+++ THE DATA +++

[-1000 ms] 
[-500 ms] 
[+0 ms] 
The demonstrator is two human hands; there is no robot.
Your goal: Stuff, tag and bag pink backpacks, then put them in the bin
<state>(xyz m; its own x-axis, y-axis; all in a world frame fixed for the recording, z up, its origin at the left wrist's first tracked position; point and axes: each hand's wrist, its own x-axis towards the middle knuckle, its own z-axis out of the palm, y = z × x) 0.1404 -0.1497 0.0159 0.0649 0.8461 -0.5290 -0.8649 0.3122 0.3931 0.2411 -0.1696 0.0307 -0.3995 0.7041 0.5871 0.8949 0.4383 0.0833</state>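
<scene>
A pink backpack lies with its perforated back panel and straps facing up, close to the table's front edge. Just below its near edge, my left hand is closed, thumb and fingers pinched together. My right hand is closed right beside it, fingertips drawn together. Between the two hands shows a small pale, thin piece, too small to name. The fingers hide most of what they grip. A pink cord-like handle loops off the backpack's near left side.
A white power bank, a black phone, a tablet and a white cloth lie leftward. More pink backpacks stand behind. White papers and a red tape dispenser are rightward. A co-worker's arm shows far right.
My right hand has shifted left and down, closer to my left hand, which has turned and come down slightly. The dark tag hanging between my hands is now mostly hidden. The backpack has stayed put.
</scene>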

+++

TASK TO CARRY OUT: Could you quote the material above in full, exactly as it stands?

RESULT OF THE EXERCISE:
[-1000 ms] 
[-500 ms] 
[+0 ms] 
The demonstrator is two human hands; there is no robot.
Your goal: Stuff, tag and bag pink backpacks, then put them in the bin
<state>(xyz m; its own x-axis, y-axis; all in a world frame fixed for the recording, z up, its origin at the left wrist's first tracked position; point and axes: each hand's wrist, its own x-axis towards the middle knuckle, its own z-axis out of the palm, y = z × x) 0.1404 -0.1497 0.0159 0.0649 0.8461 -0.5290 -0.8649 0.3122 0.3931 0.2411 -0.1696 0.0307 -0.3995 0.7041 0.5871 0.8949 0.4383 0.0833</state>
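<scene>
A pink backpack lies with its perforated back panel and straps facing up, close to the table's front edge. Just below its near edge, my left hand is closed, thumb and fingers pinched together. My right hand is closed right beside it, fingertips drawn together. Between the two hands shows a small pale, thin piece, too small to name. The fingers hide most of what they grip. A pink cord-like handle loops off the backpack's near left side.
A white power bank, a black phone, a tablet and a white cloth lie leftward. More pink backpacks stand behind. White papers and a red tape dispenser are rightward. A co-worker's arm shows far right.
My right hand has shifted left and down, closer to my left hand, which has turned and come down slightly. The dark tag hanging between my hands is now mostly hidden. The backpack has stayed put.
</scene>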

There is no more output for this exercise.